California has demonstrated strong leadership in reducing emissions to beat its 2020 goal, and the cap on emissions is a central part of the policy suite that enabled this success.
But the state needs to step up its commitments and action to continue to be a top climate leader. In May 2021, Washington Governor Jay Inslee signed the Climate Commitment Act, a landmark cap-and-invest law with the most ambitious enforceable limit in the United States to aggressively drive down pollution all the way to 2050. Washington has set the “new gold standard” for tackling climate change while including tools to simultaneously drive down local air pollution in the same policy framework.
At the national level, the Biden-Harris administration is charting an ambitious path with an updated nationally determined contribution (NDC) under the Paris Agreement, committing the U.S. to reduce greenhouse gas emissions by 50-52% below 2005 levels by 2030. State-level action is critical to meet this moment, and California — the fifth-largest economy in the world , with an extensive climate policy toolkit — is well-positioned to ramp up action and lead the charge.
Internationally, the European Union has announced plans to consider both a one-time, downward cap adjustment as well as a steeper rate of cap decline to ensure that the EU Emissions Trading System (ETS) is calibrated to meet their climate goals. The EU ETS is a successful, well-designed program like California’s, and regulators recognize that regular adjustments are still needed to ensure the program is aligned with the climate ambition science demands.

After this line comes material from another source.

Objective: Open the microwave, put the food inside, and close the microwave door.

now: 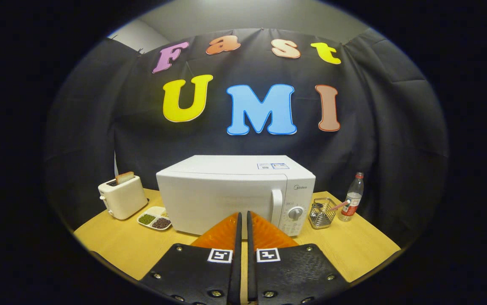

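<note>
I held the gripper (pixel 243 218) level, its fingers (pixel 222 233) nearly together with a thin gap, gripping nothing.

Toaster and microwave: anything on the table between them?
Gripper view: a white divided tray of beans lies between the cream toaster and the white microwave. The gripper, fingers closed and empty, points at the microwave door.
</note>
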Available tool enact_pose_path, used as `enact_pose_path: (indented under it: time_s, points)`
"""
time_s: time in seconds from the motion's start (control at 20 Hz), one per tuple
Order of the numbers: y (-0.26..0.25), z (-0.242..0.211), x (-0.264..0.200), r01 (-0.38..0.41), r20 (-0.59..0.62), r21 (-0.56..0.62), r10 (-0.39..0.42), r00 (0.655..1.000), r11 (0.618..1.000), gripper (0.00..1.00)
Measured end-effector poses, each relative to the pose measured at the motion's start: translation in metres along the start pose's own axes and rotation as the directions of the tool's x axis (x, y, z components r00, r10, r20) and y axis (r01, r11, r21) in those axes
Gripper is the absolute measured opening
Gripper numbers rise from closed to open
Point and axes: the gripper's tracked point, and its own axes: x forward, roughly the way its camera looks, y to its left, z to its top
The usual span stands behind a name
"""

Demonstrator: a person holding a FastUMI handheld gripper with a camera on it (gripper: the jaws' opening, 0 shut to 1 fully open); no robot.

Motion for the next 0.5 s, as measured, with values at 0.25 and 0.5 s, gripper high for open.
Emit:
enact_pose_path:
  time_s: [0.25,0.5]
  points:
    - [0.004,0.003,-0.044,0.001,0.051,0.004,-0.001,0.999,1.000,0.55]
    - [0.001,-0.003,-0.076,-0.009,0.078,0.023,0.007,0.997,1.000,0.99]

Delay is not an option: CARB must ramp up near-term climate ambition while ensuring equitable decision-making and outcomes.
With so many strong reasons for California to raise its ambition, CARB should take the first step of modeling a more ambitious emissions cap as part of the Scoping Plan process. Simultaneously, CARB should launch a rule-making process, alongside the Scoping Plan update, to increase the ambition of the cap-and-trade program.
These processes must begin as early as possible to ensure there is still time in the current decade to secure maximum cuts in emissions. CARB must also allow ample time for meaningful involvement of stakeholders, including the Environmental Justice Advisory Committee and other environmental justice community representatives, from the get-go.
While the Scoping Plan process will consider many elements of the state’s climate portfolio, tightening the emissions cap will be an indispensable part of ratcheting up the state’s ambition and beating the climate crisis. Californians know all too well: There is no time to waste.